Domestic Violence Response Teams (DVRT) were first authorized in New Jersey in 1987 through the Prevention of Domestic Violence Act. When police respond to a domestic violence call, the officer secures the safety of the victim and other family members and offers the assistance of the DVRT.
DVRT volunteers respond at the time of crisis to help victims get through the “golden hour” of intervention. The sooner assistance is offered to the victim, the more empowered they are to address the domestic abuse in their life. Data shows that early contact between a DVRT advocates and domestic abuse victims is a leading factor in reducing recidivism rates.
The DVRT volunteer is specially trained to provide critical information at a very overwhelming time, so the victim has a clear understanding of their options. The follow-up process is particularly important if a temporary restraining order is granted and a court appearance is necessary to obtain a final order of protection.
The role of DVRT advocates:
- Gather background information from investigating officers to gain an understanding of the situation.

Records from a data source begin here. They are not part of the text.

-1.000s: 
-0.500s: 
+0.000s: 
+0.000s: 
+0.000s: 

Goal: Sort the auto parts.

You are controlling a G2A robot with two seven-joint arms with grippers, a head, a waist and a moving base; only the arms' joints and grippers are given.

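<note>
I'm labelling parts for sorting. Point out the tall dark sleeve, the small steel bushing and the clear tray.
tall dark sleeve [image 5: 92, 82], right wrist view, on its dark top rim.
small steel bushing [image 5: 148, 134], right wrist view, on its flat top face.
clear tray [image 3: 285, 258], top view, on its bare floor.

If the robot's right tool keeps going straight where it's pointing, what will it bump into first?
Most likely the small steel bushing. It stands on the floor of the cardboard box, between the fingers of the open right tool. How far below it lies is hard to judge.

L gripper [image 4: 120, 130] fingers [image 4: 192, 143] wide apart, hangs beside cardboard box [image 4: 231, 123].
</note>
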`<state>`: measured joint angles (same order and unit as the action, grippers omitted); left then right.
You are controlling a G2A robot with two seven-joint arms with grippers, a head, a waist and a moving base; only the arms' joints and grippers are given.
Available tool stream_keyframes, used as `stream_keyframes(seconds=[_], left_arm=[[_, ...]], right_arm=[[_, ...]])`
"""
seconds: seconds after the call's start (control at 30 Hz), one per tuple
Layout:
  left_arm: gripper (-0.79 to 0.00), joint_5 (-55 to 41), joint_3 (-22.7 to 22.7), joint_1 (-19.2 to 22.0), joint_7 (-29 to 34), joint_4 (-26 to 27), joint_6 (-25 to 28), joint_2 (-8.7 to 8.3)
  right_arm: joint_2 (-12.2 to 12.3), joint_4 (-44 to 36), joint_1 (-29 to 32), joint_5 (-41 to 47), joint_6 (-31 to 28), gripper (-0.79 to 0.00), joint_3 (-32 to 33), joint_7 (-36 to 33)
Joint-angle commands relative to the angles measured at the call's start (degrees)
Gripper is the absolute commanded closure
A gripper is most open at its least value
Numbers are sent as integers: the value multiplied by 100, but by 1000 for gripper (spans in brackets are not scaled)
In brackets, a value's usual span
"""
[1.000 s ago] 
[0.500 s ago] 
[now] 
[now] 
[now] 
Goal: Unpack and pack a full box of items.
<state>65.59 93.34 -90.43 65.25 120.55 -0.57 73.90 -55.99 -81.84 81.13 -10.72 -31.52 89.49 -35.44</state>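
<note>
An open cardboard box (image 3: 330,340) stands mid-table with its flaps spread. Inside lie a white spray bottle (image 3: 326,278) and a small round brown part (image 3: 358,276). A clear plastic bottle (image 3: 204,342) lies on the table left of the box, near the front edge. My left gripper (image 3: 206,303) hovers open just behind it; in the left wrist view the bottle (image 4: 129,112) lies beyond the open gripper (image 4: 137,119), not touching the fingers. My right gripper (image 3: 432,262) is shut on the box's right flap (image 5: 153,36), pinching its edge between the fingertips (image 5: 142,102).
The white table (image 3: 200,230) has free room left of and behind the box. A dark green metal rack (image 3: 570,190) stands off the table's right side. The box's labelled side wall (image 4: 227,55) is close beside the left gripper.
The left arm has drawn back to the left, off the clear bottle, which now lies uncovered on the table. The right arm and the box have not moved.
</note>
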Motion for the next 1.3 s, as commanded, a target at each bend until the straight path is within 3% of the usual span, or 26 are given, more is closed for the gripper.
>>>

- Talk with the victim, providing an opportunity for them to talk about the incident in a non-threatening atmosphere. The DVRT volunteer can extend a limited counselor/client confidentiality privilege to the victim.
- Answer questions and provide clarification about victims’ rights and domestic abuse laws.
- Explain the restraining order process.
- Review the dynamics of domestic abuse with the victim to provide clarity of the situation.
- Assist the victim in assessing immediate needs for shelter, safety planning and children’s safety (if applicable).